• _What this task involves_
Make an exact copy of the listing below. Pictures stay out of it.

[[ Information shown, beginning ]]

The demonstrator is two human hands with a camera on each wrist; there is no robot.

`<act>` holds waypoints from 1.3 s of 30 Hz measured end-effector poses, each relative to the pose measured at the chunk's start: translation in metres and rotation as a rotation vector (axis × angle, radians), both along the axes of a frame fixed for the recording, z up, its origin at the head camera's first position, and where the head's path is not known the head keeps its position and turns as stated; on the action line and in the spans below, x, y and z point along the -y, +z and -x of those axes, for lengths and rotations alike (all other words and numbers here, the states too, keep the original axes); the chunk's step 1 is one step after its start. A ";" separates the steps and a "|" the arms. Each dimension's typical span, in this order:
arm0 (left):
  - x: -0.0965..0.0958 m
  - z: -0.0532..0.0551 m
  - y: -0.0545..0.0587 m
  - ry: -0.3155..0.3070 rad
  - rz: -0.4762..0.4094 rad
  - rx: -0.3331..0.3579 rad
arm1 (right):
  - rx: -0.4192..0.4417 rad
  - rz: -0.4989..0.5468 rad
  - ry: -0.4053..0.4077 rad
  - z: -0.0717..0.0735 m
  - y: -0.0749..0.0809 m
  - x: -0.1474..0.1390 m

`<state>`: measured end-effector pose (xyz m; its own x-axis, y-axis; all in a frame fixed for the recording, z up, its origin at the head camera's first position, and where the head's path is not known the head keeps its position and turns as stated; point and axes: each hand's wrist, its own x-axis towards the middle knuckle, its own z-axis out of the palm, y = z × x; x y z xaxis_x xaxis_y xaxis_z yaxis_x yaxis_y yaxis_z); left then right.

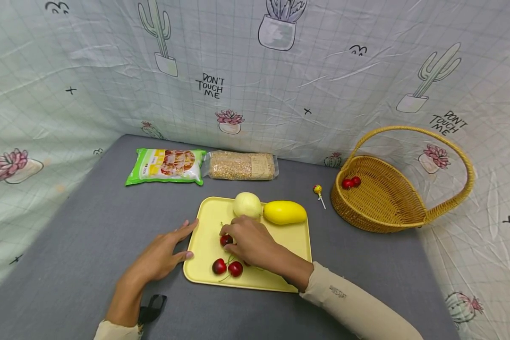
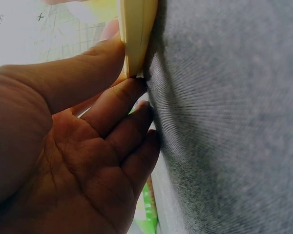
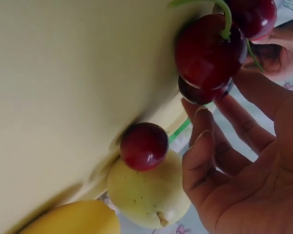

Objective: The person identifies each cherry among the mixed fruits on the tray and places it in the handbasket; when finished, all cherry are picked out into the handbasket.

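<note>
My left hand (image 1: 159,255) rests at the left edge of a yellow tray (image 1: 206,212), thumb and forefinger extended against its rim. Over the tray, my right hand (image 1: 255,241) pinches a dark red cherry (image 1: 226,240) between thumb and fingers. Two stemmed cherries, a left one (image 1: 219,266) and a right one (image 1: 235,268), lie just in front of it. The right wrist view shows another cherry (image 3: 144,146) in front of a pale round pear (image 3: 146,190). Beside the pear at the tray's back lies a yellow mango (image 1: 284,212). The right forearm hides the tray's front right part.
A wicker basket (image 1: 380,222) with a tall handle stands at the right, two red cherries (image 1: 351,182) inside. Left of it lies a lollipop (image 1: 318,191). Behind the tray are a green-white food bag (image 1: 165,166) and a clear bag of grain (image 1: 241,165).
</note>
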<state>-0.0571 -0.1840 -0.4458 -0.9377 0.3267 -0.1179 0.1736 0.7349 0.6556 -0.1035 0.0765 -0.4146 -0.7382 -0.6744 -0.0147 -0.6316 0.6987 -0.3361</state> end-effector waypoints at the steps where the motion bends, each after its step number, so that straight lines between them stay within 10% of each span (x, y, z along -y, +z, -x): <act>1: 0.000 0.000 0.000 0.001 0.001 0.001 | -0.007 -0.009 0.000 0.000 -0.001 0.001; 39: 0.001 -0.001 0.000 -0.009 -0.005 -0.023 | -0.138 0.387 -0.130 0.006 0.026 -0.044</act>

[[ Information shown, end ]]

• _Result of this task_
The demonstrator is two human hands with a camera on each wrist; there is no robot.

`<act>` holds waypoints from 1.3 s of 30 Hz measured end-effector poses, each relative to the pose measured at the chunk's start: translation in metres and rotation as a rotation vector (axis × angle, radians), both along the axes of a frame fixed for the recording, z up, its origin at the head camera's first position, and where the head's path is not known the head keeps its position and turns as stated; on the action line and in the spans below, x, y and z point along the -y, +z and -x of those axes, for lengths and rotations alike (all other words and numbers here, the states too, keep the original axes); the chunk's step 1 is one step after its start. A ";" separates the steps and a "|" the arms. Each dimension's typical span, in this order:
arm0 (left):
  - x: -0.0965..0.0958 m
  - z: -0.0532..0.0551 m
  - y: -0.0545..0.0587 m
  - ry: -0.3155..0.3070 rad
  - rz: -0.4762..0.4094 rad
  - rx: -0.3331..0.3579 rad
arm1 (right):
  - rx: -0.4192..0.4417 rad
  - rz: -0.4989..0.5468 rad
  - ry: -0.4053..0.4077 rad
  - z: -0.0717..0.0735 m
  - y: -0.0749..0.0809 m
  - x: -0.1474..0.1390 m

`<state>`: measured end-effector pose (xyz m; its own x-axis, y-axis; all in a frame fixed for the recording, z up, its origin at the head camera's first position, and where the head's path is not known the head keeps its position and turns as stated; point and axes: each hand's wrist, its own x-axis towards the middle knuckle, its own z-axis out of the palm, y = z × x; x y z xaxis_x xaxis_y xaxis_z yaxis_x yaxis_y yaxis_z); left then right.


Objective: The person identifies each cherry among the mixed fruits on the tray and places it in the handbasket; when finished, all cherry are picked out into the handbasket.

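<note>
My left hand (image 1: 159,255) rests at the left edge of a yellow tray (image 1: 206,212), thumb and forefinger extended against its rim. Over the tray, my right hand (image 1: 255,241) pinches a dark red cherry (image 1: 226,240) between thumb and fingers. Two stemmed cherries, a left one (image 1: 219,266) and a right one (image 1: 235,268), lie just in front of it. The right wrist view shows another cherry (image 3: 144,146) in front of a pale round pear (image 3: 146,190). Beside the pear at the tray's back lies a yellow mango (image 1: 284,212). The right forearm hides the tray's front right part.
A wicker basket (image 1: 380,222) with a tall handle stands at the right, two red cherries (image 1: 351,182) inside. Left of it lies a lollipop (image 1: 318,191). Behind the tray are a green-white food bag (image 1: 165,166) and a clear bag of grain (image 1: 241,165).
</note>
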<state>-0.0571 -0.1840 -0.4458 -0.9377 0.3267 -0.1179 0.1736 0.7349 0.6556 -0.1035 0.0765 -0.4146 -0.7382 -0.6744 -0.0147 -0.6316 0.6987 -0.3361</state> end-effector waypoints at the steps where the motion bends, each after its step number, so that straight lines between them stay within 10% of each span (x, y, z along -y, +z, -x): <act>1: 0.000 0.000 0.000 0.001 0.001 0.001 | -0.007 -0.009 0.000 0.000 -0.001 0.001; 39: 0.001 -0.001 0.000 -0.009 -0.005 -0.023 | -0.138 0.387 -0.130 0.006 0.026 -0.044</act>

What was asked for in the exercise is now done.